In the classification stage, it is read from the disk and used
for the raw feature descriptors extracted from the test data. These
last mentioned features are given a tag with the most similar
centroid in the codebook. To improve generalization, a clustering
process is applied over the raw set of the extracted features.
Such, a newly extracted feature vector must not be the exact copy
of a vector that was previously learned and can be located at a
small distance in the vector space of the features and still be
recognized. The extracted features from the entire train data set
are clustered to a relatively small number of clusters. The
centroids of the resulting clusters make up a codebook. For each
image file in the training set, its extracted feature vectors are
clustered under the nearest centroid in the codebook and a
histogram quantization is generated. K-Means clustering algorithm
is used as the clustering method. The number of clusters is chosen
equal to the minimum between the square root of the total number of
extracted features and 200. The use of the maximum value of 200
clusters was reached based on observations from [Lazebnik,
2006].
The k-means algorithm [Queen, 1967] is a centroid-based
clustering algorithm that aims to group the input data points in k
regions, with k given, based on their relative positions in a
vectorial space. Because the optimization problem of centroid-based
clustering is an NP hard problem, there is no guarantee of a global
optimum to be reached. Also, the k-means algorithm is not
guaranteed to converge. The algorithm, in its basic formulation,
starts by randomly placing all the k centroids in the same space
with the data points. Then, an assignment step followed by an
update step are iteratively repeated until the system converges, or
other heuristic condition is met. In the assignment step, each data
point is
-
assigned to the nearest centroid. In the update step, each
centroid is moved such that the sum of distances from it to each
data point in its cluster is minimized. In the k-means algorithm
the update step is achieved by computing the mean position of all
the data points in the cluster.
In the testing phase, extracted features are assigned to cluster
centroids and have codebook labels associated. Using these labels,
a histogram of the test image is generated. Such a histogram can be
placed in a n-dimensional vector space (where n is the size of the
codebook). In this vector space a distance can be computed between
two images.
III. Training Classification Module
The purpose of a classifier in the present architecture is to
discriminate between good features and bad features in the context
of appurtenance to a class of objects. For this purpose, a SVM is
trained for each object class. The classifier training module is
present only in the training phase, when the classifier model is
generated and saved on disk for further use. Later, in the testing
stage, the trained SVM model is loaded from disk. Linear support
vector machines (SVM) are linear supervised classifiers that aim to
find a hyperplane in the space of the features, such that the
margin around the hyperplane to the nearest points is maximized.

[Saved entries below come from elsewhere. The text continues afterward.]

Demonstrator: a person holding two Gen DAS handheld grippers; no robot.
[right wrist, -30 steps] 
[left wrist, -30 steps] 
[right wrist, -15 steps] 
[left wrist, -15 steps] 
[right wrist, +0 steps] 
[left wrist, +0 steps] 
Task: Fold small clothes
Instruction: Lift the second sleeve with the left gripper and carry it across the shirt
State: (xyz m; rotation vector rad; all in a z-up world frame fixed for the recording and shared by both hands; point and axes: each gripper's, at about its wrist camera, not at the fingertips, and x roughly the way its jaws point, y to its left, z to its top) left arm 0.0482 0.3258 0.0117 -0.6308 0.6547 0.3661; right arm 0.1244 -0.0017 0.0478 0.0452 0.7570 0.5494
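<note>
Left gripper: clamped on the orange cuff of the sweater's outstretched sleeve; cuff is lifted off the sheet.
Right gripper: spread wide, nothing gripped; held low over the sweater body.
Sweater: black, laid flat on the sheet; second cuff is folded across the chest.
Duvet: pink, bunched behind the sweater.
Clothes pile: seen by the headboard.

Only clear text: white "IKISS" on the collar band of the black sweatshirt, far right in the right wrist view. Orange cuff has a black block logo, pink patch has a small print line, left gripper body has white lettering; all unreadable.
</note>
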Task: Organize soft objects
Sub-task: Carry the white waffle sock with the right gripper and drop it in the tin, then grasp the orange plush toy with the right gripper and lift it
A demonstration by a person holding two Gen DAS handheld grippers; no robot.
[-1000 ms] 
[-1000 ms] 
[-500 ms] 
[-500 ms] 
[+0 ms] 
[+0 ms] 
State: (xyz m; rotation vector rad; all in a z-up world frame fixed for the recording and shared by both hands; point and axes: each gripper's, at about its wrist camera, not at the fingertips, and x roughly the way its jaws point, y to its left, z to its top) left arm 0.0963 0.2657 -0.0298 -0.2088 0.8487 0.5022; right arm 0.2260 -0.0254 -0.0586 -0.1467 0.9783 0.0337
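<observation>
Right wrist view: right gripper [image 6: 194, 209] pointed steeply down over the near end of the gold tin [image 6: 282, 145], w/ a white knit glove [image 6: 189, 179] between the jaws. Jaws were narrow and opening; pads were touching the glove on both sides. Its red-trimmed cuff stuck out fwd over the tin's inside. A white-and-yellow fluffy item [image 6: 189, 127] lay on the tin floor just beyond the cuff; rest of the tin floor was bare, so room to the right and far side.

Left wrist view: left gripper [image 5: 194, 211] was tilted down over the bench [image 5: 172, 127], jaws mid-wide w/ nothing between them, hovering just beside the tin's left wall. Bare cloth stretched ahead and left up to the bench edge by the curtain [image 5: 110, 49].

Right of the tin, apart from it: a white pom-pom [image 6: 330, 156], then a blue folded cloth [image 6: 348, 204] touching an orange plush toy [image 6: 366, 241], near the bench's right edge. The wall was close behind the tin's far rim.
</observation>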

This ensures better generalization. In this case we use a linear
SVM is trained to discriminate between objects classes. The
training data consists of positive and negative examples of images
for a specific class of objects. The SVM learns from these examples
to classify feature points from the test data as belonging to the
objects class or not. Hence, it can be used as an object detector.
After the SVM is trained, it is computed the maximum-margin
hyperplane, in the vector space of the feature descriptors. This
hyperplane can be uniquely identified by a set of weights, the same
parity as the codebook size.
IV. Object Detection Module
The module is able to detect and 2D localize object classes that
were learned beforehand in the training stage. After feature
extraction and feature encoding are applied on the test data, a
classifier is used together with a localization strategy. The SVM
model for the desired object class is loaded from disk and used to
discriminate between positive and negative features. A
sliding-window algorithm, optimized by a branch-and-bound approach
is used for searching in the space of image sub-region candidates.
The objects detection module outputs one or more 2D bounding box
localized objects.
For object 2D localization the branch-and-bound sliding window
technique is applied. This implies repeatedly computing scores for
sub-regions in the test image by isolating the features located in
the sub-region and summing their weights. To be able to do it
efficiently, the integral image technique is used. Two integral
images are computed before the branch-and-bound's main loop, one
containing the positive weights and the other containing the
negative weights. These are used by the upper-bounding function in
the branch-and-bound algorithm. The branch-and-bound algorithm
involves extracting the element with the maximum score from a set.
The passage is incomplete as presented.